Arrowood

Laura McHugh’s debute, The Weight of Blood, proved to be an exceptional read, a haunting tale of the Ozarks with a mystery at its heart.

So Auntie M was looking forward to her newest, Arrowood, set in Keokuk, Iowa, and she is happy to report this second book exhibits the same strengths that made McHugh’s debut outstanding. There is the compelling setup and plot; the characters and depths of human nature she plumbs; the way the setting becomes integrated to be a character itself. McHugh captures the lazy feel and slow deterioration of the southern Iowa town on the Mississippi, a town where protagonist Arden was raised, that once featured ornate and lovely grand houses lining the road along the riverside but now has the feel of something dying.

It’s to her recently inherited family home that Arden returns after the death of her father, abandoning her unfinished Master’s thesis in the process. Though the dust and leaks, the bones of the old house are still fine, and she sets about trying to recapture a part of the childhood she holds in her memory, the years before her younger twin sisters were kidnapped and presumed dead. Tabitha and Violet had never surfaced, and twenty years have passed with Arden’s memory giving her a snapshot of a gold car pulling away from the curb in the front of her house, a flash of white she assumed was her sister’s hair in the front seat. It’s a mystery that has never been solved, but part of Arden’s quest to return to her old home is to lay to rest the ghosts of that awful sunny day.

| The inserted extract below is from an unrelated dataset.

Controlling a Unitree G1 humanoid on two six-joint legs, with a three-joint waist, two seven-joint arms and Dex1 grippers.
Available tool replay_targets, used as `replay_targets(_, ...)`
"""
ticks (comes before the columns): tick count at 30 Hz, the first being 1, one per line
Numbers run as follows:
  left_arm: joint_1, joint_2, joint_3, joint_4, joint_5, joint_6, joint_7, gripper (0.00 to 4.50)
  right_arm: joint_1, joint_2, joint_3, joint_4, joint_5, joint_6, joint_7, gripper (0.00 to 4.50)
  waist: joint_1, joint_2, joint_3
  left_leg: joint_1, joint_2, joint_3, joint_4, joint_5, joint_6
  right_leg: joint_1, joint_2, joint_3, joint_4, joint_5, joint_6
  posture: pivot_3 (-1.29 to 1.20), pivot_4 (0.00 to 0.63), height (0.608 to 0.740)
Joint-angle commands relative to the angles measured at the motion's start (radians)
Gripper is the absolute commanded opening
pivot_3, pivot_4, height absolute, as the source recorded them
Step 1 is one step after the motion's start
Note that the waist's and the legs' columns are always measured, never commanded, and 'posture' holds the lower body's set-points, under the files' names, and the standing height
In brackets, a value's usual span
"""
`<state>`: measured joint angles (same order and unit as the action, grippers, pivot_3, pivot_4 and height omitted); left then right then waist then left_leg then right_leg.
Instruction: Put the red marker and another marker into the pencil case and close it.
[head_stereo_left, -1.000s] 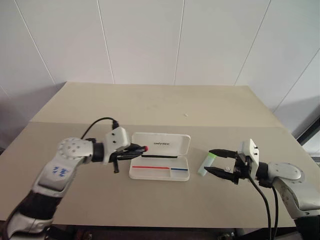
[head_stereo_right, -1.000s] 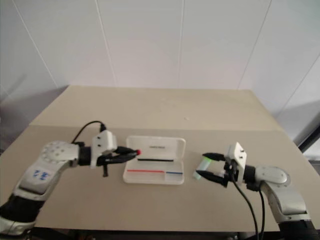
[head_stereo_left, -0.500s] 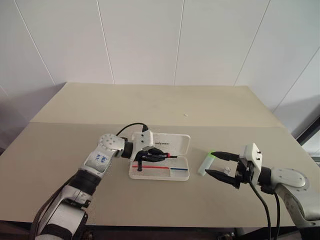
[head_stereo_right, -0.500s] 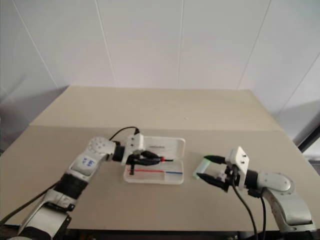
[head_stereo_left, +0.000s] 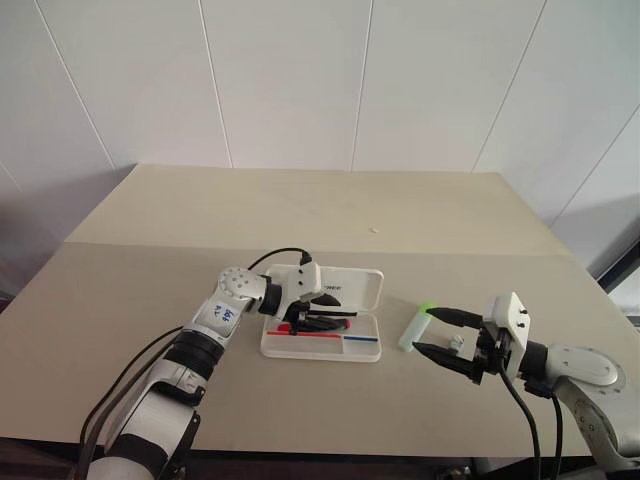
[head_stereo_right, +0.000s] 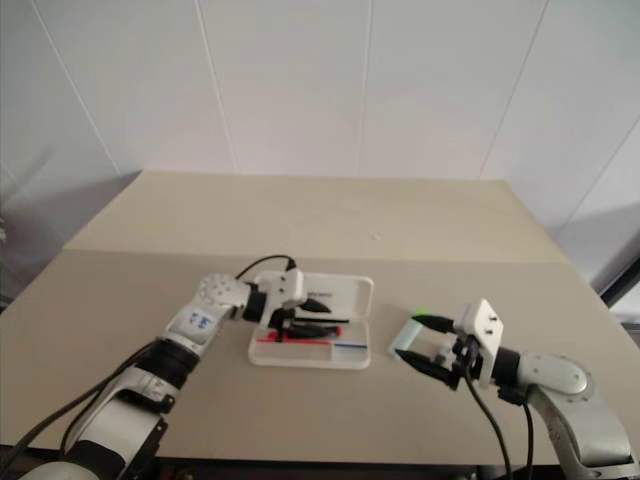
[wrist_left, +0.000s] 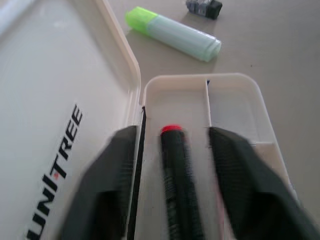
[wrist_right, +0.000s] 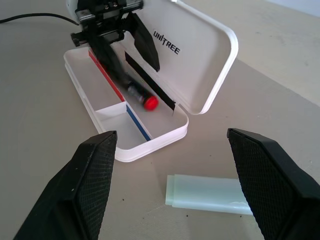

Arden will find, to her surprise, that some of her former neighbors and friends have never left the area and she wonders if she can rekindle old relationships. She will become suspicious of the new man who claims to be obsessed with unsolved crimes and is writing a book about her lost sisters. She will worry that the handyman who’s been caring for and preserving the house all of these years is hiding his own secrets.

Most of all, she will find that beneath the dust and the haze of her own memories of that day, lie more secrets than she could ever have guessed.

Auntie M’s writer friend, Linda Lovely, is from Keokuk, so she was familiar with the name and a bit of the area and its history. Under McHugh’s talented writing, the whole area comes to life in a sleepy way that is characteristic of towns succumbing to the ravages of time and slowed economics.

The suspense almost has a creepy value to it, in a mild way, but one that sustains the tension of suspense, hovering just under the surface: are the dead sisters trying to send Arden clues? But this is not a ghost story.

It is, instead, the story of a brave young woman trying to unravel what is real and what is not in her memory, as she tries to put her own ghosts to rest. The startling conclusion makes sense in a way that probes the psychology of Arden’s family and friends. Highly recommended.